***** Dataset excerpt *****

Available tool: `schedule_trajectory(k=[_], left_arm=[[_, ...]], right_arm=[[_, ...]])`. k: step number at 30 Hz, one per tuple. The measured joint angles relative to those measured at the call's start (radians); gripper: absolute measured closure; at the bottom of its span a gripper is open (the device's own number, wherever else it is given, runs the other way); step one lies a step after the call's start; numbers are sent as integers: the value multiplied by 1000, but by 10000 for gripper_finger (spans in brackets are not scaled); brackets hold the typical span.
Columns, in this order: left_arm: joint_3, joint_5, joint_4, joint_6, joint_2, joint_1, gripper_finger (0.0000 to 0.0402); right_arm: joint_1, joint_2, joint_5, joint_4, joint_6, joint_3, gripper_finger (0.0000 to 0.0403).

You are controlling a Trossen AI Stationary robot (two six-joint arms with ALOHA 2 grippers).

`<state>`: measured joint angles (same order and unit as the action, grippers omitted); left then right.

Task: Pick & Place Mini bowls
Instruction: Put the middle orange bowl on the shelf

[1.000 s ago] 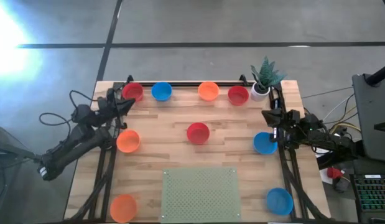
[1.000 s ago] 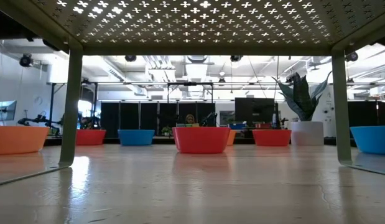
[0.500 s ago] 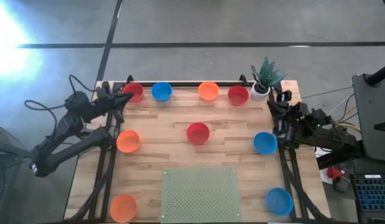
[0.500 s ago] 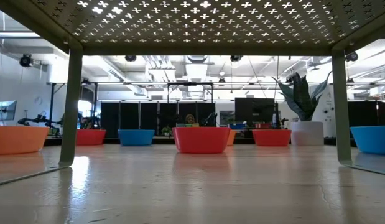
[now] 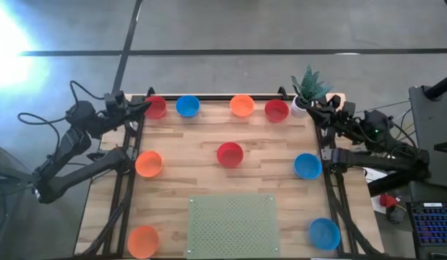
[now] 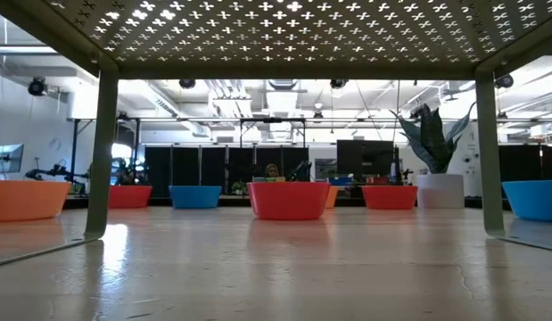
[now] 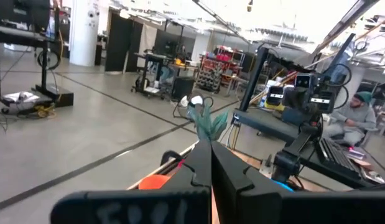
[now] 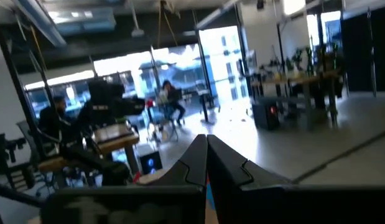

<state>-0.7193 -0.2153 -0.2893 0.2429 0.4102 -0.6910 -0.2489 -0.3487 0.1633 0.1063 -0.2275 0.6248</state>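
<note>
High view: nine bowls lie spread on the table [image 5: 180, 170], three of each colour. Along the far edge run a red bowl [image 5: 155, 107] at the left corner, a blue one [image 5: 187, 106], an orange one [image 5: 242, 105] and a second red [image 5: 276, 110], beside a white pot [image 5: 302, 106] with a plant at the right corner. A third red bowl [image 5: 229, 154] sits mid-table. An orange bowl [image 5: 148, 164] is at the left edge and another [image 5: 143, 239] at the near left corner; a blue bowl [image 5: 307, 165] is at the right edge and the last blue [image 5: 324, 232] at the near right corner. A perforated green plate [image 5: 232, 225] lies at the near edge. The left gripper [image 5: 141, 109] hangs at the far left corner just beside the red bowl, jaws clenched on nothing. The right gripper [image 5: 315, 105] is near the pot, likewise clenched and empty.

Low view: six bowls line up across the table, glossy, thin-walled and shallow. I judge them light, stiff and slippery, best pinched over the rim, one finger inside.

Left wrist view: closed fingers [image 7: 208, 163] point across the table; the plant and something orange show past them.

Right wrist view: fingers [image 8: 204, 155] pressed together, the room beyond.
</note>
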Motion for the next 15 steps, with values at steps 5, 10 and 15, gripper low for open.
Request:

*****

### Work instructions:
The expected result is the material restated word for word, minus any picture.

### The answer:
Available tool: `schedule_trajectory(k=[_], left_arm=[[_, ...]], right_arm=[[_, ...]])`. k: step number at 30 Hz, one per tuple. The measured joint angles relative to those measured at the call's start (radians); gripper: absolute measured closure; at the bottom of its span a gripper is open (the device's own number, wherever else it is given, runs the other way); step one lies a step after the call's start; numbers are sent as integers: the value multiplied by 1000, but by 10000 for gripper_finger (spans in brackets are not scaled); brackets hold the typical span.
Columns, in this order: left_arm: joint_3, joint_5, joint_4, joint_6, joint_2, joint_1, gripper_finger (0.0000 to 0.0402); right_arm: joint_1, joint_2, joint_5, joint_4, joint_6, joint_3, gripper_finger (0.0000 to 0.0403).

You are controlling a Trossen AI Stationary robot (two six-joint arms with ALOHA 2 grippers).

`<state>`: measured joint angles (same order and unit as the action, grippers omitted); left then right.

Task: Pick & Place Mini bowls
Instruction: Put the middle orange bowl on the shelf

[1.000 s ago] 
[1.000 s ago] 
[0.500 s ago] 
[0.500 s ago] 
[now] 
[now] 
[now] 
[now] 

<state>-0.7193 -0.2153 -0.2893 0.2429 0.4102 -0.6910 -0.2489 -0.3487 0.1633 0.1063 -0.2275 0.6248</state>
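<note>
High view: nine bowls lie spread on the table [image 5: 180, 170], three of each colour. Along the far edge run a red bowl [image 5: 155, 107] at the left corner, a blue one [image 5: 187, 106], an orange one [image 5: 242, 105] and a second red [image 5: 276, 110], beside a white pot [image 5: 302, 106] with a plant at the right corner. A third red bowl [image 5: 229, 154] sits mid-table. An orange bowl [image 5: 148, 164] is at the left edge and another [image 5: 143, 239] at the near left corner; a blue bowl [image 5: 307, 165] is at the right edge and the last blue [image 5: 324, 232] at the near right corner. A perforated green plate [image 5: 232, 225] lies at the near edge. The left gripper [image 5: 141, 109] hangs at the far left corner just beside the red bowl, jaws clenched on nothing. The right gripper [image 5: 315, 105] is near the pot, likewise clenched and empty.

Low view: six bowls line up across the table, glossy, thin-walled and shallow. I judge them light, stiff and slippery, best pinched over the rim, one finger inside.

Left wrist view: closed fingers [image 7: 208, 163] point across the table; the plant and something orange show past them.

Right wrist view: fingers [image 8: 204, 155] pressed together, the room beyond.
</note>
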Motion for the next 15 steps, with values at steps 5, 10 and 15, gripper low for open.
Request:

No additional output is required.